Sicilinde, KKTC kurucu cumhurbaşkanı, büyük devlet adamı
Rauf Denktaş’ı devre dışı
bırakmak, ona karşı Mehmet Ali Talat’la işbirliği
yapmak, Annan Planı’nı desteklemek, asla gerçekleşmeyecek Avrupa
Birliği (AB) üyeliği uğruna Kıbrıs’ta kurumsal dış politikadan ödün
vermek gibi yanlışlar bulunan iktidar, Doğu Akdeniz’in enerji
kaynakları öne çıkınca bazı adımlar atmaya başladı. Fakat Türkiye
halen, Akdeniz’in doğusunda Münhasır Ekonomik Bölge (MEB) ilan
etmediği, Suriye’yle temas kurmadığı, KKTC’nin başka devletlerce
tanınmasına çalışmadığı için, istediği sonuçları alamıyor. Bölgenin
enerji kaynaklarına ilişkin verilen mücadelede yalnız kalıyor.

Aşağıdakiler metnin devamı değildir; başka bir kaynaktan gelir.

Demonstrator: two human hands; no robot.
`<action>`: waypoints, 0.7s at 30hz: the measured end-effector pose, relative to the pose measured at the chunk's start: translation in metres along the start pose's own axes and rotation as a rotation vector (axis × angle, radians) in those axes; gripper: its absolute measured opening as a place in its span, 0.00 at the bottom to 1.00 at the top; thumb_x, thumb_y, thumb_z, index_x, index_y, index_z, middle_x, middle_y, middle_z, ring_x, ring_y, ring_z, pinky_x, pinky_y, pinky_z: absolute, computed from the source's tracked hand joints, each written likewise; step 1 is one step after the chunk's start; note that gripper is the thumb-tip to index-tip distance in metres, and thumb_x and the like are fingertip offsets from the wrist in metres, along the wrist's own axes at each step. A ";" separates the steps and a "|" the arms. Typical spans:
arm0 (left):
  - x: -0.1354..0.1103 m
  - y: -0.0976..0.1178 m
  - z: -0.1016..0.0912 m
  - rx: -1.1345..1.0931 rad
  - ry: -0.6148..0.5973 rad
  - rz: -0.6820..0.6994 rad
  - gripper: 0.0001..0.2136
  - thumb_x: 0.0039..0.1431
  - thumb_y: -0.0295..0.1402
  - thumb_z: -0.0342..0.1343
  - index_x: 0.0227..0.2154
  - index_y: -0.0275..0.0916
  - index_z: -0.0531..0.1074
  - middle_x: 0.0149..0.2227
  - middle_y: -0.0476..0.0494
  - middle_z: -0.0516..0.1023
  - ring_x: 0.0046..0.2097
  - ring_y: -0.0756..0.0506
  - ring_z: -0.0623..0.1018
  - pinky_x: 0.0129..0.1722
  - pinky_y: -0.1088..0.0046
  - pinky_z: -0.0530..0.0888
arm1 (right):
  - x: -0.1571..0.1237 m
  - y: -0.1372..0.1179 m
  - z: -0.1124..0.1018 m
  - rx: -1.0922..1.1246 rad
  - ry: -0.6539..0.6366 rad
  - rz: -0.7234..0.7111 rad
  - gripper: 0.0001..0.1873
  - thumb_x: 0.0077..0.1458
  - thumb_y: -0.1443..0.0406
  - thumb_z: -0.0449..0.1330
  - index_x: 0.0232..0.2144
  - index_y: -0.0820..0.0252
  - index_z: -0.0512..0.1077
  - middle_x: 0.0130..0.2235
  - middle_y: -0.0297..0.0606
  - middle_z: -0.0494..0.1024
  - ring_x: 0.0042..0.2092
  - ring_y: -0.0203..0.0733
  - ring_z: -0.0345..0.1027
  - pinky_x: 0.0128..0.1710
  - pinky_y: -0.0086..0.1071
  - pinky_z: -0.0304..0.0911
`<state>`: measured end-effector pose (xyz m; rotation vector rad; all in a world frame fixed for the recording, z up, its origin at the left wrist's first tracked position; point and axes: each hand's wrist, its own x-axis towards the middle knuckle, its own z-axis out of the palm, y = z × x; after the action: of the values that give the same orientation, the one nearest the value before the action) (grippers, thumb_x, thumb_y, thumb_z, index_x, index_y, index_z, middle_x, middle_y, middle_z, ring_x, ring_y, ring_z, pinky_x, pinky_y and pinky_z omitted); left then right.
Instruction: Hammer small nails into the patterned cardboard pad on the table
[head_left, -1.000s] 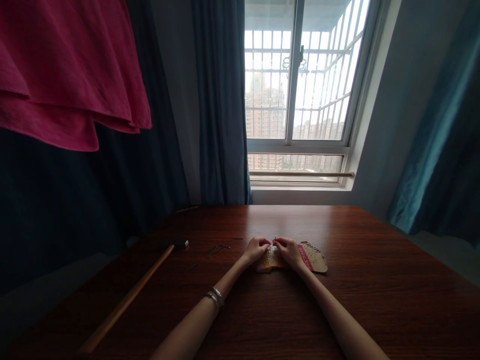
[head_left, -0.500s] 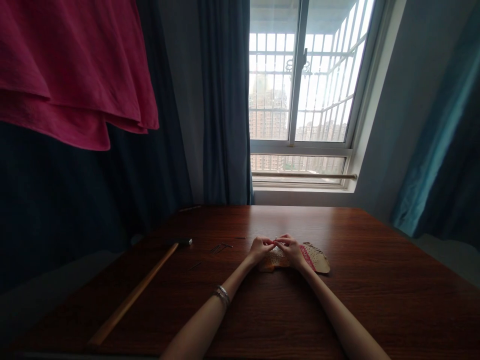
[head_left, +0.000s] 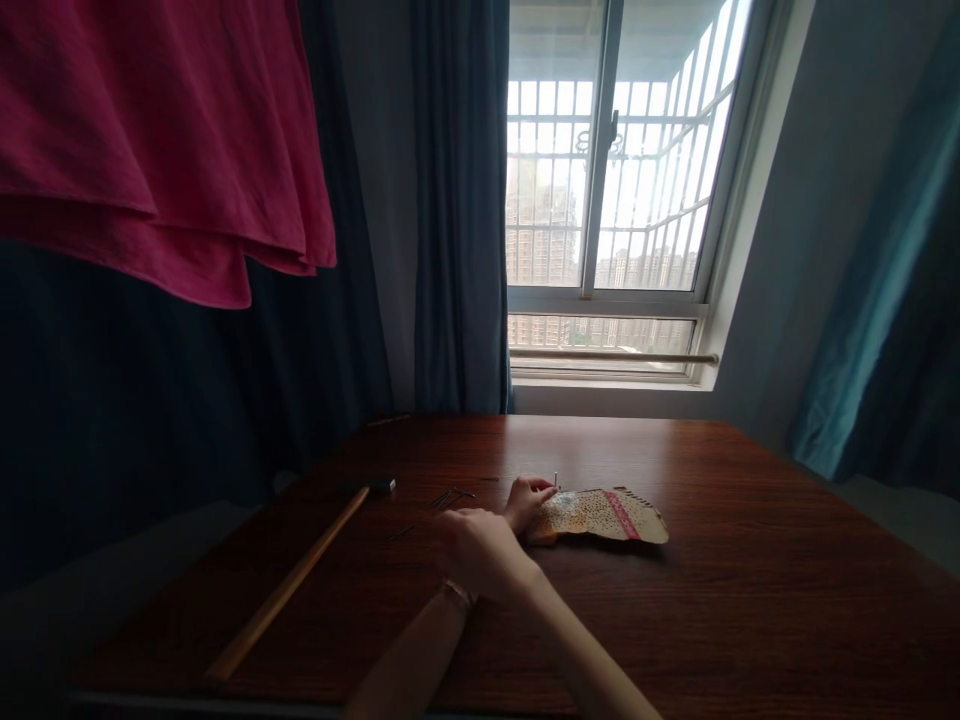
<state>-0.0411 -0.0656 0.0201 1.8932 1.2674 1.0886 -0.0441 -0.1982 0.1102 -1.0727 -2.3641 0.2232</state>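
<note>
A flat, spotted piece (head_left: 589, 515) with a pink band and a notched edge lies on the table; what it is made of I cannot tell. At its left end my left hand (head_left: 527, 502) pinches an upright nail (head_left: 556, 480) between thumb and finger. My right hand (head_left: 484, 550) crosses over my left forearm, blurred, fingers stretched leftward, holding nothing that I can see. Several loose nails (head_left: 454, 496) lie beyond it. Farther left rests a hammer (head_left: 300, 575) with a long wooden handle and a dark head.
The brown wooden table (head_left: 750, 600) reaches toward a barred window (head_left: 600, 200). A pink cloth (head_left: 165, 150) hangs at upper left before dark blue curtains (head_left: 461, 200). Single thin nails (head_left: 401, 532) lie apart from the others on the left.
My right hand has left the nail and the spotted piece and swung left across my left forearm. My left hand stays at the nail. The view has shifted slightly.
</note>
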 end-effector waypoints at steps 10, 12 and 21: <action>0.005 -0.019 -0.002 -0.122 -0.022 0.050 0.13 0.48 0.39 0.58 0.30 0.33 0.79 0.30 0.41 0.80 0.32 0.46 0.76 0.31 0.74 0.69 | 0.080 -0.099 0.120 -0.194 -0.267 -0.141 0.23 0.52 0.50 0.52 0.40 0.61 0.71 0.37 0.48 0.79 0.38 0.56 0.74 0.31 0.44 0.68; 0.004 -0.018 -0.004 -0.155 -0.027 0.038 0.13 0.48 0.39 0.58 0.29 0.33 0.79 0.30 0.41 0.80 0.33 0.45 0.77 0.33 0.74 0.70 | 0.092 -0.099 0.129 -0.207 -0.278 -0.090 0.22 0.52 0.52 0.53 0.40 0.62 0.72 0.38 0.49 0.79 0.39 0.55 0.74 0.32 0.44 0.67; 0.004 -0.016 -0.006 -0.160 -0.023 0.018 0.11 0.47 0.38 0.59 0.29 0.34 0.79 0.31 0.41 0.81 0.34 0.44 0.77 0.34 0.73 0.71 | 0.107 -0.074 0.136 -0.204 -0.353 -0.053 0.18 0.53 0.57 0.52 0.42 0.61 0.71 0.42 0.49 0.77 0.42 0.54 0.73 0.34 0.43 0.68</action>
<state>-0.0529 -0.0557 0.0108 1.7949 1.1177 1.1400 -0.2220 -0.1600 0.0640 -1.1383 -2.7771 0.1659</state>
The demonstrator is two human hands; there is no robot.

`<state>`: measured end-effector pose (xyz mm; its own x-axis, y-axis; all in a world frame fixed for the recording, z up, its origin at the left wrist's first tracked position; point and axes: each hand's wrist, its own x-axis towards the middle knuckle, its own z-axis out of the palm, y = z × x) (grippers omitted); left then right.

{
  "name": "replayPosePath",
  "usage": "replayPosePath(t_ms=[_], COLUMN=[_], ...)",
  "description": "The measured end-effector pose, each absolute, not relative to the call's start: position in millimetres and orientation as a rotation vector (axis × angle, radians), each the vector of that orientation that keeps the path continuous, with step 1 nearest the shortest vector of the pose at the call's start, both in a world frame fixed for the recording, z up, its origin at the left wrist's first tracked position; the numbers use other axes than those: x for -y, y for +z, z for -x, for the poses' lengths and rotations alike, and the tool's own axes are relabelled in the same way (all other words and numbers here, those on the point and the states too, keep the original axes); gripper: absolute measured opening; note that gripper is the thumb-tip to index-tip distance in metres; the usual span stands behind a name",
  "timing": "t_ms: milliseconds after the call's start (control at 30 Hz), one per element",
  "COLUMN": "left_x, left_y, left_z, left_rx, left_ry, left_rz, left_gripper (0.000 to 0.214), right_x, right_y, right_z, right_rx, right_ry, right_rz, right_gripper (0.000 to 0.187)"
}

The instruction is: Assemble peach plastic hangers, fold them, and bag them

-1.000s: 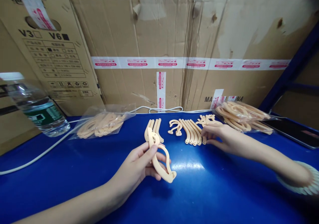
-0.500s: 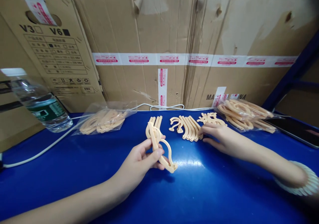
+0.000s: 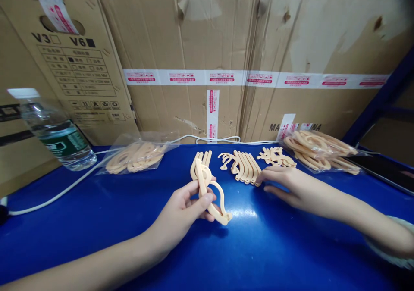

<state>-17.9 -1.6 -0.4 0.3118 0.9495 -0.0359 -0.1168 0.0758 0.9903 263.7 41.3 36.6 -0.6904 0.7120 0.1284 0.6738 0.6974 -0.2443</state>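
Note:
My left hand (image 3: 190, 204) is closed around a beige plastic piece (image 3: 203, 183), which looks like part of a folding hanger: a bar, a round hub and a thin curved arm. Behind it, several slim beige strips (image 3: 207, 156) lie partly hidden. My right hand (image 3: 284, 185) rests at the right end of a row of curved beige strips (image 3: 246, 166), its fingertips touching the lower end of the nearest strip. Thumb and index finger stay apart. Hook-shaped pieces (image 3: 228, 158) lie left of that row. A pile of small branching beige pieces (image 3: 274, 156) sits just beyond my right hand.
Clear bags of beige parts lie at left (image 3: 136, 155) and right (image 3: 318, 148). A water bottle (image 3: 61, 136) stands at the left, a dark flat device (image 3: 384, 170) far right. A white cable (image 3: 58, 200) crosses the blue table (image 3: 207, 256). Cardboard boxes (image 3: 181, 36) wall the back.
The row of curved strips has shifted slightly left, with my right fingertips at its end. My left hand keeps hold of the hanger piece. The camera view has shifted a little.

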Motion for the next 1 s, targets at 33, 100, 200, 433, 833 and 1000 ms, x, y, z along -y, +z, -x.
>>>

İktidarın toz kondurmadığı, topraklarında üs kurduğu, yakın
ilişkide olduğu, Tank Palet Fabrikası’nı sattığı Katar bile,
Türkiye karşıtı cephede. Yunanistan, Güney Kıbrıs Rum Yönetimi
(GKRY), İsrail ve Mısır’la birlikte. ABD ve AB de onları
destekliyor. Avrupa’nın vaatleri
nelerdi?
AB’nin Türkiye’den taleplerini, Türkiye’ye yaptığı dayatmaları
anımsayalım. AB müktesebatına, AB tarafından yapılan açıklamaların
da girdiğini, bunların hukuki bağlayıcılığı olduğunu söylemedi mi?
Türkiye’nin de...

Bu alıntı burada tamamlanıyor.